Como vemos, la toponimia no es ni inmutable ni eterna. Trump lo sabe, o se lo han dicho, y se ha lanzado a una empresa lingüística de inciertos resultados, pero de gran calado entre su electorado: cambiar el nombre del Golfo de México por el de Golfo de América, entendida América como sinónimo de Estados Unidos, claro está. Con acertada ironía, la presidenta de México no ha tardado en afeárselo enseñando un mapa de la zona de 1607, antes incluso de que existiera como tal Estados Unidos, en el que el territorio que habita ahora Trump era conocido como América mexicana. “Un bonito nombre para ese país”, caricaturizó ella.

México es vocablo azteca milenario. El nombre de “América” le fue puesto al continente en honor a Américo (o Emérico, en castellano) Vespucio, un «mentiroso» y «ladrón», según Bartolomé de las Casas, que le había robado la gloria al almirante Colón, “a quien le pertenecía por derecho”.

No es difícil imaginarse lo que diría hoy este fraile dominico, gran defensor y “protector” de los indios frente a los abusos cometidos por los conquistadores, sobre este otro usurpador y farsante que es Trump.

Crédulo y negacionista

Miércoles, 15 de enero

Por cierto, conozco a alguien que ha puesto grandes expectativas en su próxima llegada a la Casa Blanca. La comercialización de los medicamentos que “curan el cáncer” está prohibida, según esta persona, en el país norteamericano para beneficiar a las grandes farmacéuticas, y eso es algo que por fin se va a acabar por orden de Trump. “Una vez puestos a la venta libre estos medicamentos”, insiste, “la lucha contra esta terrible enfermedad empezará a ser cosa del pasado”. Habla este allegado con la gravedad y solemnidad que requiere el asunto. Y si alguien, a quien no lo cuadra lo que dice, le pregunta dónde ha oído o leído esa noticia, se apresura a abrir los brazos, asombrado, al tiempo que exclama: “¡Pues en internet!”. En otra época hubiera recurrido con toda probabilidad al consabido: “Lo ha dicho la tele”. Pero la tele ya no es lo que era desde que existe internet.

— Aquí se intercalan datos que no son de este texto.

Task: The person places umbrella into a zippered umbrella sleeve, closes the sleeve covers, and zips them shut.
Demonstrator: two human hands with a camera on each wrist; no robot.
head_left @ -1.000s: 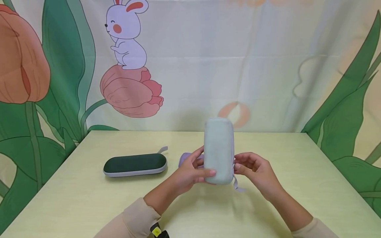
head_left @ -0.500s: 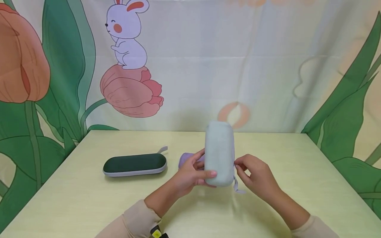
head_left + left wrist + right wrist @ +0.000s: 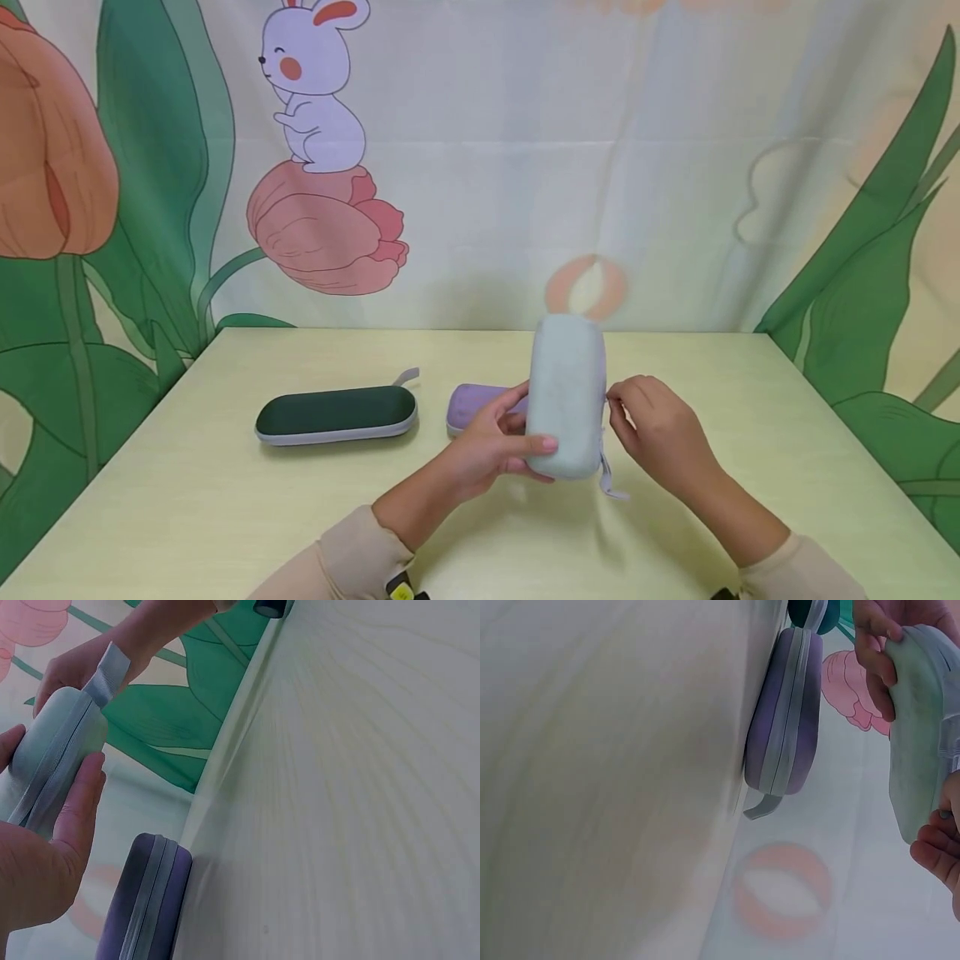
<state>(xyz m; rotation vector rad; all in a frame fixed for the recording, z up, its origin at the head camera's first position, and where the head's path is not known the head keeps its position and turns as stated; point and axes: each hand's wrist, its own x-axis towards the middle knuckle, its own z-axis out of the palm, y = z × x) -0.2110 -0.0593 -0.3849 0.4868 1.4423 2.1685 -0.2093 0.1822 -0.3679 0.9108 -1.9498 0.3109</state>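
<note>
A pale mint zippered pencil case (image 3: pixel 566 396) stands nearly upright above the table, leaning slightly. My left hand (image 3: pixel 491 446) grips its lower left side, thumb across the front face. At the case's right edge, my right hand (image 3: pixel 663 429) pinches at the zipper with thumb and forefinger; the pull itself is mostly hidden by the fingertips. A grey fabric loop (image 3: pixel 609 479) dangles from the lower right of the case. In the left wrist view, the zipper band (image 3: pixel 56 769) runs along the narrow side. Behind the left hand lies a purple case (image 3: pixel 472 404), partly covered.
To the left on the pale yellow table (image 3: pixel 187 508) lies a dark green case (image 3: pixel 337 412) with a light grey zipper edge and a fabric loop. A printed curtain (image 3: pixel 465 167) with a rabbit and tulips hangs behind the table's back edge.
The mint case has shifted a little right and down in my left hand, uncovering more of the purple case. My right hand has slid higher along the case's zipper edge.
</note>
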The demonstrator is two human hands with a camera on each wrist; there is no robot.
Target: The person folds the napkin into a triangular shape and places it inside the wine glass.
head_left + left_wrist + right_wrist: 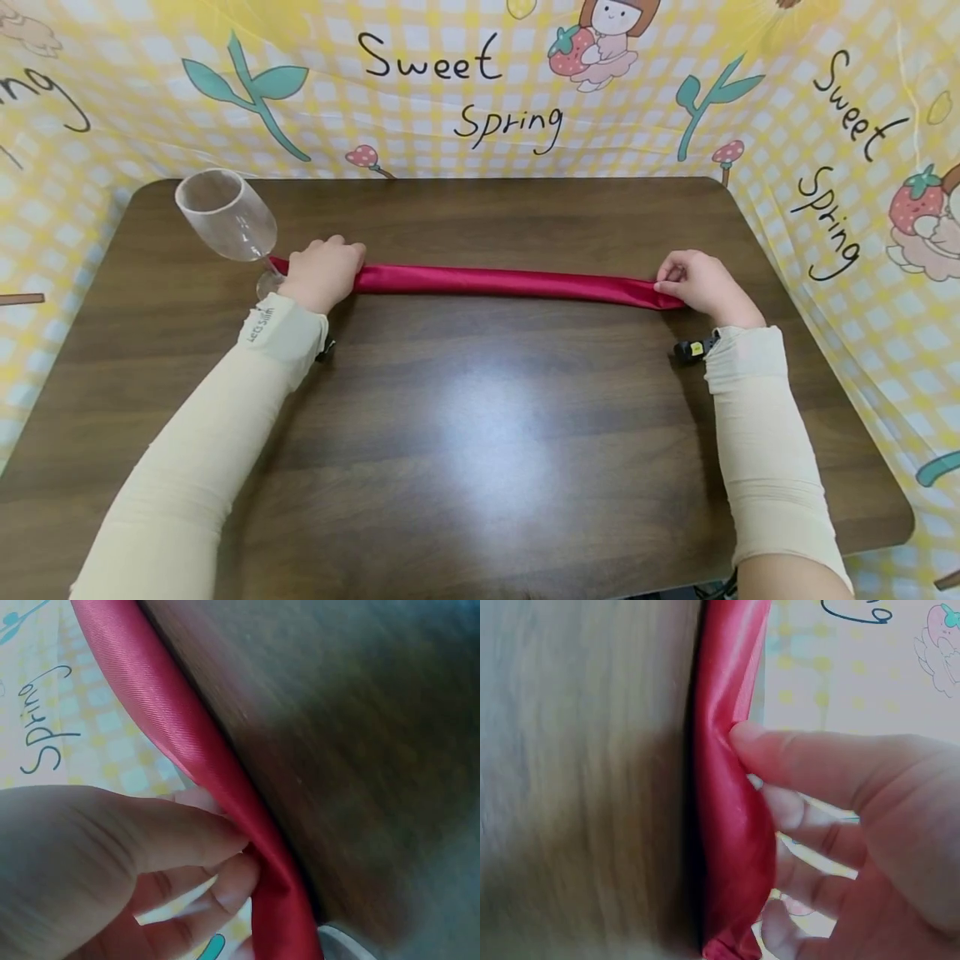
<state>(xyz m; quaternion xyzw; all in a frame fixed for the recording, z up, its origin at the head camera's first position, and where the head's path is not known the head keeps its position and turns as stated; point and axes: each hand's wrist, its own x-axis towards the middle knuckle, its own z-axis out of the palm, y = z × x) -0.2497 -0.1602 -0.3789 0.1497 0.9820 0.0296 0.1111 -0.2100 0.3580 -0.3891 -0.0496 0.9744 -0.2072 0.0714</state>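
Note:
A long red satin cloth [495, 282], folded into a narrow strip, lies across the table from left to right. Near its left end, my left hand [321, 271] pinches the edge between thumb and fingers; the left wrist view shows that hand [150, 862] at a crease in the cloth [180, 727]. At the far right end my right hand [703, 285] pinches the strip, and in the right wrist view its thumb presses into the satin [735, 802]. A clear wine glass [232, 218] stands just left of my left hand, its foot partly hidden behind that hand.
The dark wooden table [480, 450] has rounded corners and a bright glare in the middle. Behind and beside it hangs a yellow checked curtain [420, 117] with printed drawings. A small black device [693, 350] is at my right wrist.

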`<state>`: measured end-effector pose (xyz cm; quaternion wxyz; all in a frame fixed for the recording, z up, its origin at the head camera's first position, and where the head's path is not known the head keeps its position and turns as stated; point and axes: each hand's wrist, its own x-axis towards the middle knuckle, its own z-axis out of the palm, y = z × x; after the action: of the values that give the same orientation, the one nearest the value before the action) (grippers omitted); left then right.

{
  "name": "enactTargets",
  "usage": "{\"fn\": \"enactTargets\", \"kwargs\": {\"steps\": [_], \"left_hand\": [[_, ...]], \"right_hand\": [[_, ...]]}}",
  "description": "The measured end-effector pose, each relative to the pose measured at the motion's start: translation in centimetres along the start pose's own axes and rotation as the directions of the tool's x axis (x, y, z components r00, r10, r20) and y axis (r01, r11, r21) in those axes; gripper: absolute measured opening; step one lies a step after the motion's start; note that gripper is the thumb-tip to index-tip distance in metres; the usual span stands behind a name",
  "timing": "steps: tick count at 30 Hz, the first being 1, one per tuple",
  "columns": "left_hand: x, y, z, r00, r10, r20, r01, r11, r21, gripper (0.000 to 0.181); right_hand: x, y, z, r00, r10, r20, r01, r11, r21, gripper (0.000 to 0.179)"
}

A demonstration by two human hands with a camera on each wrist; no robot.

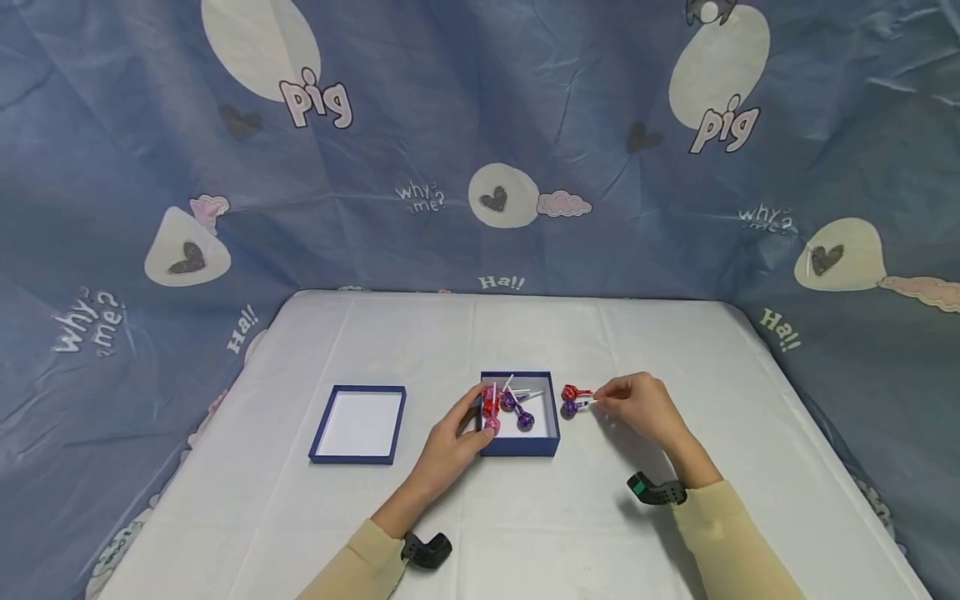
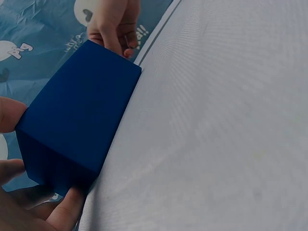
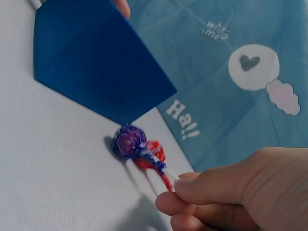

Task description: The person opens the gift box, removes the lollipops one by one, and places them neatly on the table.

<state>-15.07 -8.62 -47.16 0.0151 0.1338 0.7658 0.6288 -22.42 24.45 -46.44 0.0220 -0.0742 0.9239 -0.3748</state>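
A square blue box [image 1: 520, 447] with a white inside stands on the table, holding several lollipops [image 1: 526, 421] in purple, red and pink wrappers. My left hand [image 1: 444, 454] grips the left side of this box, and in the left wrist view the fingers [image 2: 67, 211] curl about its corner. To the right of the box my right hand [image 1: 643, 407] pinches the sticks of a purple lollipop [image 3: 129, 142] and a red lollipop [image 3: 155, 150] between thumb and fingers. Their wrapped heads lie at the table surface, close to the box wall. The stick ends are hidden by the fingers.
A square lid [image 1: 365, 423] with a blue rim and white inside lies on the table left of the box. White cloth covers the table [image 1: 540, 533]. Behind it hangs a blue printed curtain [image 1: 420, 125].
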Motion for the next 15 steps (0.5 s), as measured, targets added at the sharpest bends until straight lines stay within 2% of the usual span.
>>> {"fn": "enactTargets", "kwargs": {"steps": [4, 9, 15], "left_hand": [[-0.2, 0.8, -0.1, 1.0, 0.008, 0.001, -0.008, 1.0, -0.007, 0.066], [-0.1, 0.6, -0.1, 1.0, -0.001, -0.001, 0.001, 1.0, -0.002, 0.066], [0.6, -1.9, 0.0, 1.0, -0.012, -0.012, 0.012, 1.0, 0.028, 0.069]], "right_hand": [[0.2, 0.6, 0.3, 1.0, -0.015, 0.01, 0.015, 1.0, -0.013, 0.003], [0.4, 1.3, 0.7, 0.999, -0.032, 0.018, 0.033, 0.999, -0.037, 0.004], [0.5, 1.7, 1.1, 0.999, -0.049, 0.012, 0.05, 0.997, -0.059, 0.004]]}}
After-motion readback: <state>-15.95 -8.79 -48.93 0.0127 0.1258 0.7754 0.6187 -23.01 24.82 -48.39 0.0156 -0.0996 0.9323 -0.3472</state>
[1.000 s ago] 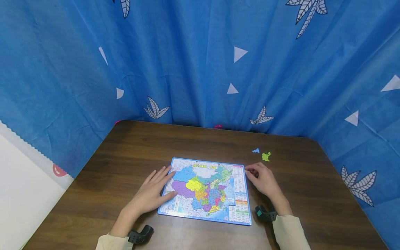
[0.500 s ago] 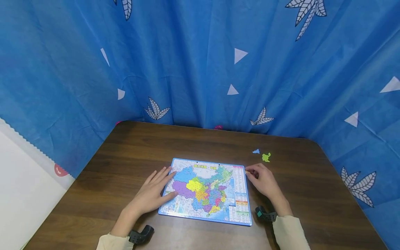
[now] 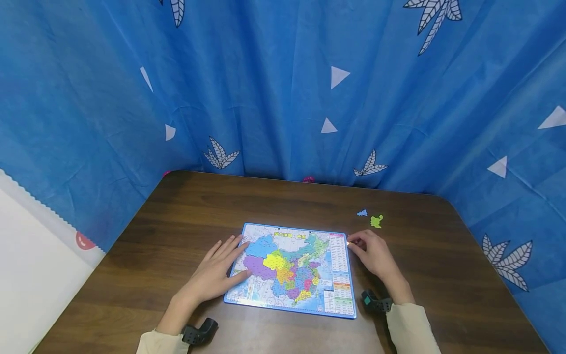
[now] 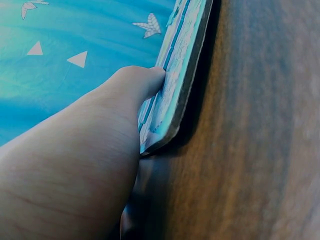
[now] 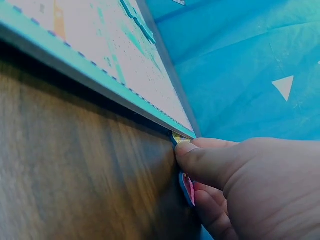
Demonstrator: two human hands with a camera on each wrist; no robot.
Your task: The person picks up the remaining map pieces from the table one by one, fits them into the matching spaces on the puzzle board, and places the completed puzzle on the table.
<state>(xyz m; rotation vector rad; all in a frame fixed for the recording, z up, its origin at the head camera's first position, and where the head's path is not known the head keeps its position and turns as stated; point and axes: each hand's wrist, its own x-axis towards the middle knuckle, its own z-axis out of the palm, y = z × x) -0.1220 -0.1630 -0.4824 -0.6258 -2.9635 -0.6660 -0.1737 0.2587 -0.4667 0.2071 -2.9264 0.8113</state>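
Note:
A magnetic map puzzle board (image 3: 289, 243) with a blue rim lies flat on the table, filled with coloured pieces. My left hand (image 3: 214, 276) rests on its left side with fingers spread. In the left wrist view, the thumb (image 4: 150, 80) touches the board near a corner. Beside the board's upper right corner, my right hand (image 3: 372, 253) pinches a small puzzle piece (image 5: 187, 189) between thumb and fingers. Pink and yellow parts of it show in the right wrist view; the fingers cover the rest.
Two loose puzzle pieces, one blue (image 3: 362, 213) and one green (image 3: 376, 221), lie beyond the right hand. A blue curtain (image 3: 274, 98) hangs behind the far edge of the brown wooden table (image 3: 199, 201). A white surface (image 3: 35, 260) stands at the left.
The right fingers shift very slightly, and a bit of the pinched piece now shows brighter at the fingertips. The left hand, the board and the loose pieces stay in place.

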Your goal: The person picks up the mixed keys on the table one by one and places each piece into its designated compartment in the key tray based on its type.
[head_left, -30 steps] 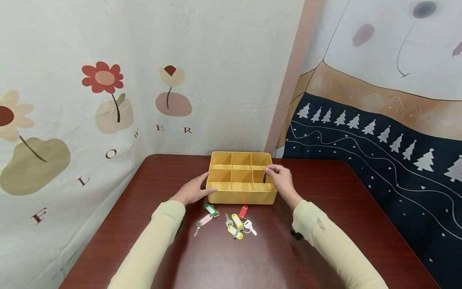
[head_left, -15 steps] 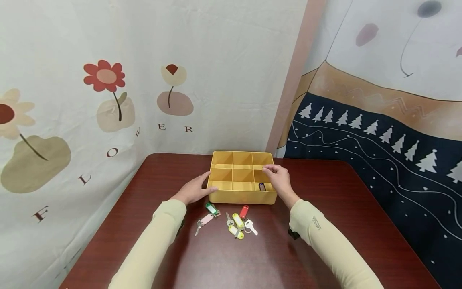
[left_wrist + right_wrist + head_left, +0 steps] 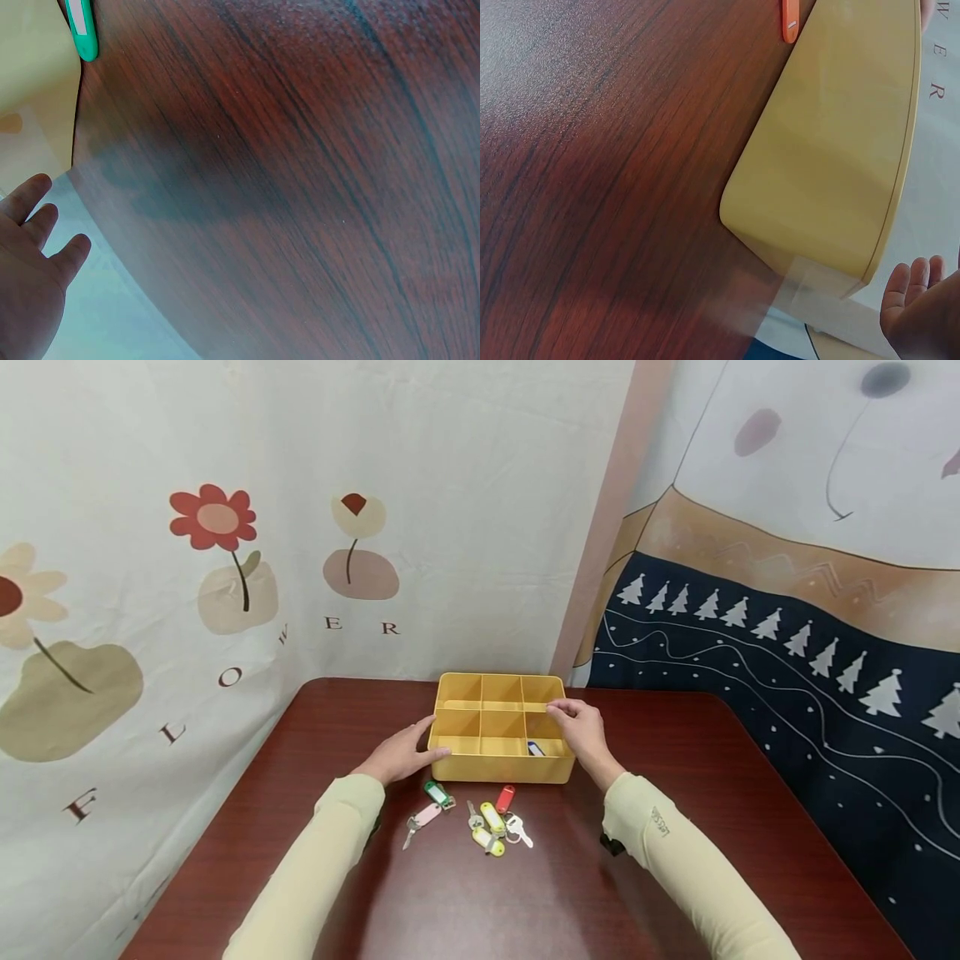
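A yellow divided box (image 3: pixel 502 769) stands toward the back of the table. In its front right compartment lies a blue key tag (image 3: pixel 535 748) with a white label, partly hidden by the front wall. My right hand (image 3: pixel 582 732) is over the box's right side, fingertips above that compartment with nothing between them. My left hand (image 3: pixel 397 756) rests at the box's left side, fingers spread and thumb at the front rim. In front of the box lie a green key tag (image 3: pixel 437 793), a pink key tag (image 3: pixel 428 814), a red key tag (image 3: pixel 506 798) and two yellow key tags (image 3: pixel 492 818).
The dark red-brown table (image 3: pixel 420 910) reaches back to a white flower-print cloth (image 3: pixel 480 527). A navy cloth with white trees (image 3: pixel 765 693) hangs on the right. Metal keys (image 3: pixel 519 830) lie beside the tags.
My right hand has let go of the blue key tag, which dropped into the front right compartment and settled leftward. The left hand has stayed at the box.
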Demonstrator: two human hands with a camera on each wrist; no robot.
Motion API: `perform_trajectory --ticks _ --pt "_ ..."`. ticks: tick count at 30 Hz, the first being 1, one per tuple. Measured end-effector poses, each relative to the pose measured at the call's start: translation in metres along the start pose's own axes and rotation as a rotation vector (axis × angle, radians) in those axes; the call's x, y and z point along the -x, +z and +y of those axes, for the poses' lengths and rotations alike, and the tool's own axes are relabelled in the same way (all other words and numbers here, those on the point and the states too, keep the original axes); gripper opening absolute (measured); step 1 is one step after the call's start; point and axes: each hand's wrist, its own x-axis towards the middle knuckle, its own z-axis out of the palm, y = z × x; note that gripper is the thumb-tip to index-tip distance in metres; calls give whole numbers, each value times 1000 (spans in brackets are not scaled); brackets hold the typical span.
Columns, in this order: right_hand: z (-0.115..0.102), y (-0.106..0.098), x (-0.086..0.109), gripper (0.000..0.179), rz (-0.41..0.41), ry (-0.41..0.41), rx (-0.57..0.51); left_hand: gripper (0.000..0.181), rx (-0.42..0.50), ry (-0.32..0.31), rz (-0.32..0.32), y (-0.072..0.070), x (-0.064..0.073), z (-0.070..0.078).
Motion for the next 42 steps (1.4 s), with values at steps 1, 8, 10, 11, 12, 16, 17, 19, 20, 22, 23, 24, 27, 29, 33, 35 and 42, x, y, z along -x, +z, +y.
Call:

Su credulidad en la “medicina alternativa” se vuelve en cambio aprensión cuando se habla del cambio climático. “Soy negacionista”, recalca. Aunque duda entre considerar el “llamado” calentamiento global como un proceso natural o el invento de unos políticos “sinvergüenzas”. Las dos explicaciones le valen. Su fuente de información sigue siendo internet.

Créanme si les digo que lo que acabo de contar no es ninguna escena extraída de una novela orwelliana, ni ninguna creación periodística o boutade inventada para este artículo. Es una realidad vivida. Opiniones expresadas, además, por alguien con más que aparente buena fe.

Pseudomedicina, pseudoterapia, pseudociencia, pseudopolítica están de enhorabuena. Tienen en la actualidad a élites poderosas que las defiendan y propaguen. Y a no pocos adeptos dispuestos a abrazarlas.